We've already shown you our list of the ten ugliest cars currently sold in the United States. Although epic, it meant exclusion of some fantastically ugly cars sold only on the international marketplace. Until now. After scouring the globe from Australia to Russia, these are the ten top cars that make us want to run from the computer and hurl ourselves out the nearest open window. Vote for your favorite foreign fugly-mobile in the poll at the bottom or chime in via the comments if you think we've missed one.
10. Reva Electric Car (India)
Though we're supportive of the electric car idea, especially in India, it's hard to get excited about the Indian-built Reva Electric CitiCar from an aesthetic angle. The car voted "Worst Car Of The Year" by Top Gear is, also, one of the least appealing vehicles out on the road. It's like an unattractive car, cut in half, and then painted in a variety of unappealing ways.
9. Covini C6W (Italy)
The Covini C6W is advertised as the only six-wheeled supercar in the world and, after looking at it, you can probably understand why. Despite having the look of a modern Italian exotic from a few angles, take a step back and the abundance of wheels makes it look like something out of a photoshop contest.
8. Lada 111 Touring (Russia)
The wagon version of the Lada 1110, the Lada 111 Touring takes the otherwise boring Russian sedan to unattractive heights. The Lada brand was created because the old name, Zhiguli, sounded like "gigolo," which turned off foreign buyers. The car was originally designed in 1996, but since it's Russia they'll probably make it for another 30 years. Modern style, like modern democracy, hasn't fully blossomed in the former Soviet Union.
7. Renault Trafic Crew Van (French)
As much as we love quirky French cars, we've had a hard time getting on board with the Renault Trafic Van, especially in "Crew" trim, which adds an extra window. The bulging cockpit, asymmetrical hood feature, flared fenders and little mustache all combine to make one fugly van.

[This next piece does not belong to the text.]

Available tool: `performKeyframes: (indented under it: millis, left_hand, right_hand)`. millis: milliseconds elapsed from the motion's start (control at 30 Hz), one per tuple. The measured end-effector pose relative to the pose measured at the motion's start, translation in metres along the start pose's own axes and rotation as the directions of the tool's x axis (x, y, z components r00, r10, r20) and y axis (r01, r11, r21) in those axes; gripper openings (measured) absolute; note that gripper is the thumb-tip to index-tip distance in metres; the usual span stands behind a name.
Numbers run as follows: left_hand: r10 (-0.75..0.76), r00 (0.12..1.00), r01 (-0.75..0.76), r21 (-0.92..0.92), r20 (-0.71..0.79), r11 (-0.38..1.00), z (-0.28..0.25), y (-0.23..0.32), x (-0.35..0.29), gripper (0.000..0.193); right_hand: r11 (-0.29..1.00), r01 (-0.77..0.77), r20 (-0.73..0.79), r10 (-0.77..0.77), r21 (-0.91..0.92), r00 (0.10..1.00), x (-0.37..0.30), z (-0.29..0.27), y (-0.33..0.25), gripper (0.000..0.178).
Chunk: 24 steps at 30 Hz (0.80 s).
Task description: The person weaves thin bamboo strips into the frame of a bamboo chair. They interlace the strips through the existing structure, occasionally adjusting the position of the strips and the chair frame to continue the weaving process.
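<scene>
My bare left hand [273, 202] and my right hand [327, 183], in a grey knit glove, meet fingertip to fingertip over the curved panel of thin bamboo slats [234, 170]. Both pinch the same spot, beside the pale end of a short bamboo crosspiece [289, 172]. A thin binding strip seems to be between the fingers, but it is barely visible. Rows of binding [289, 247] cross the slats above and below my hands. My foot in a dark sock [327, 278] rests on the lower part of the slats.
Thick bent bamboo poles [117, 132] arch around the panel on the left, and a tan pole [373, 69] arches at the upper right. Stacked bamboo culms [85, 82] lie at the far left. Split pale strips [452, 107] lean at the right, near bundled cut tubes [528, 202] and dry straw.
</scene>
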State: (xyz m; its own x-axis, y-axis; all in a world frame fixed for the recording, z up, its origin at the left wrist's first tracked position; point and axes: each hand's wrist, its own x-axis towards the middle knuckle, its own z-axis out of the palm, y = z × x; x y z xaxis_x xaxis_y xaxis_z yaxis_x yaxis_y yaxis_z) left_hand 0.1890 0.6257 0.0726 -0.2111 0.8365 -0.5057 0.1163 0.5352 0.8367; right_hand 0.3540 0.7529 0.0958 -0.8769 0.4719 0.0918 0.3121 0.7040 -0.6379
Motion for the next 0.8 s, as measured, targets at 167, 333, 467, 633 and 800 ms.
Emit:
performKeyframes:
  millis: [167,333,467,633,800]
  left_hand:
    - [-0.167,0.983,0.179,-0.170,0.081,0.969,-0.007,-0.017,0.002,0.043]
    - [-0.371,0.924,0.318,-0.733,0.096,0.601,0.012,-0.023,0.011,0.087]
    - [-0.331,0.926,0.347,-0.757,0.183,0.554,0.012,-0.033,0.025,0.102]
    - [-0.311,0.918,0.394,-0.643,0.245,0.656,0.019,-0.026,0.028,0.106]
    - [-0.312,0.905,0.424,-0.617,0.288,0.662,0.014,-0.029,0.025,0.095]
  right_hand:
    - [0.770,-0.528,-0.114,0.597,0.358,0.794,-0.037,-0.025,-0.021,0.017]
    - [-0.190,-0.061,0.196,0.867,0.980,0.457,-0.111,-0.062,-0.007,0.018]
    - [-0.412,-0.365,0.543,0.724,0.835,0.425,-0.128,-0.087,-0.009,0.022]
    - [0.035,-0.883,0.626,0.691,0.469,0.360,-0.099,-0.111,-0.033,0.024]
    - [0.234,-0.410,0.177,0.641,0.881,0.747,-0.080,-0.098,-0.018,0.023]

6. Geely Beauty Leopard (China)
The Geely Beauty Leopard, other than proving that you can't just name a car beauty and expect it to be beautiful, is famous for being the first production vehicle with an in-car karaoke machine. We were sort of fans of the previous Beauty Leopard, so we were sad to see it take such a bloated, cladded and altogether funky-in-a-bad-way look. [Photos: ChinaCarTimes]

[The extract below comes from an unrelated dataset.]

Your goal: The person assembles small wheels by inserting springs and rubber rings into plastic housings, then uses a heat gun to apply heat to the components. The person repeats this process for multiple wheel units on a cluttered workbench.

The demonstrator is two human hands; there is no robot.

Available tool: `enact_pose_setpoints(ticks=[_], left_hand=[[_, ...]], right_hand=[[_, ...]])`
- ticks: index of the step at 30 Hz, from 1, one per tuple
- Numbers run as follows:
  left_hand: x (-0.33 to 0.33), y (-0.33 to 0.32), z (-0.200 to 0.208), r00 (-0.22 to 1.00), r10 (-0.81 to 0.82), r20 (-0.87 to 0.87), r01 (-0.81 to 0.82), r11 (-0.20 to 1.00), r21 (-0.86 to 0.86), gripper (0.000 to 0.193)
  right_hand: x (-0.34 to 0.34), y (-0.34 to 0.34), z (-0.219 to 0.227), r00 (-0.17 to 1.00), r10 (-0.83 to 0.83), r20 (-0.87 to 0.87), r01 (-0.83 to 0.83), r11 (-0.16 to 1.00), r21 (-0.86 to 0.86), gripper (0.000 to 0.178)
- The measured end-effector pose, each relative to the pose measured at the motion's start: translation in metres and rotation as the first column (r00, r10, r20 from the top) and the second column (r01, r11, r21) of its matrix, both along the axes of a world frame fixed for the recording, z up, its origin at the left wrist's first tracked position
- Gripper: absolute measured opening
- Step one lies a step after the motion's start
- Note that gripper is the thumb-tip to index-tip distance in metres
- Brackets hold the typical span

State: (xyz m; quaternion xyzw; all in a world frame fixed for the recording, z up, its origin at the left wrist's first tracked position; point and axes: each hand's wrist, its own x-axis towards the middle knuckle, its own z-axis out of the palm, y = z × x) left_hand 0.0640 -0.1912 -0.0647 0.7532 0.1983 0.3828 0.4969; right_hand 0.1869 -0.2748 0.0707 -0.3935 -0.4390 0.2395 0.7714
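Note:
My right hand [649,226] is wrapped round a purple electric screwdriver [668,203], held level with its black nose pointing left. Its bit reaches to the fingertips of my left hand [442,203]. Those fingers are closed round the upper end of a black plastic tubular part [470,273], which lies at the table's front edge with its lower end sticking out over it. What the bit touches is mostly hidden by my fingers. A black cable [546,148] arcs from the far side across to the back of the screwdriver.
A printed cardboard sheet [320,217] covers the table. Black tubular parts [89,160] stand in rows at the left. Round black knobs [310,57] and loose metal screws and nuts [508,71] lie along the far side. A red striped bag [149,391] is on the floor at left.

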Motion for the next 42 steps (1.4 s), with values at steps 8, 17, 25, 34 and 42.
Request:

5. Bolwell Nagari (Australia)
In case you didn't know there was an old Bolwell sports car, the Australian automaker did the exciting Australian auto show circuit with their brand new Nagari two-seater this year. Powered by a Toyota V6, the car is clearly set to put performance ahead of style. Though it has the classic sports car look from the front, a peak around the side reveals misshapen, almost reptilian, vents and proportions only a Fierrari owner could love.
4. SEAT Altea Freetrack (Spain)
No longer an ugly concept car, the SEAT Altea Freetrack is finally a horrible reality! Built by VW's Spanish subsidiary and designed by someone who cleans their glasses with oil rags, the Altea Freetrack is essentially a crossover: combining the utility of a car with the look of an object created as a warning to humanity.
3. Ssangyong Rodius (Korea)
Once referred to as the R-Class with Down's Syndrome, the Korean-made Ssangyong Rodius is an exercise in just how strong a force thrift can be in allowing someone to rationalize a purchase. With it's dopey eyes and two-tiered rear, the Rodius is the trick this designer played on the world. Voted Britain's ugliest car, we had to work hard to find something more grotesque than this huge monstrosity.
2. Mitsuoka Orochi (Japan)
The Mitsuoaka Orochi is named for a Japanese mythical dragon that, apparently, destroyed others by looking at them. Part supercar, part dragon, part collection of random creases, the Orochi is phenomenally unattractive. Though relatively unique (they're going to make 400 of them), the Orochi is what happens when you take the classic design of a mid-engined supercar and combine it with a nightmare. The Orochi will haunt your dreams.
1. Weber Sportscar Faster One (Switzerland)
What can you say about the Weber Faster One that hasn't already been explained to a court-appointed psychiatrist at the war crimes trail for the designers behind the Swiss monstrosity? Though fast, wicked fast, the Faster One looks like an angry Frenchman whose head has been bashed in and has taken revenge on the world that has made him an outcast. Hide the children when this car is around.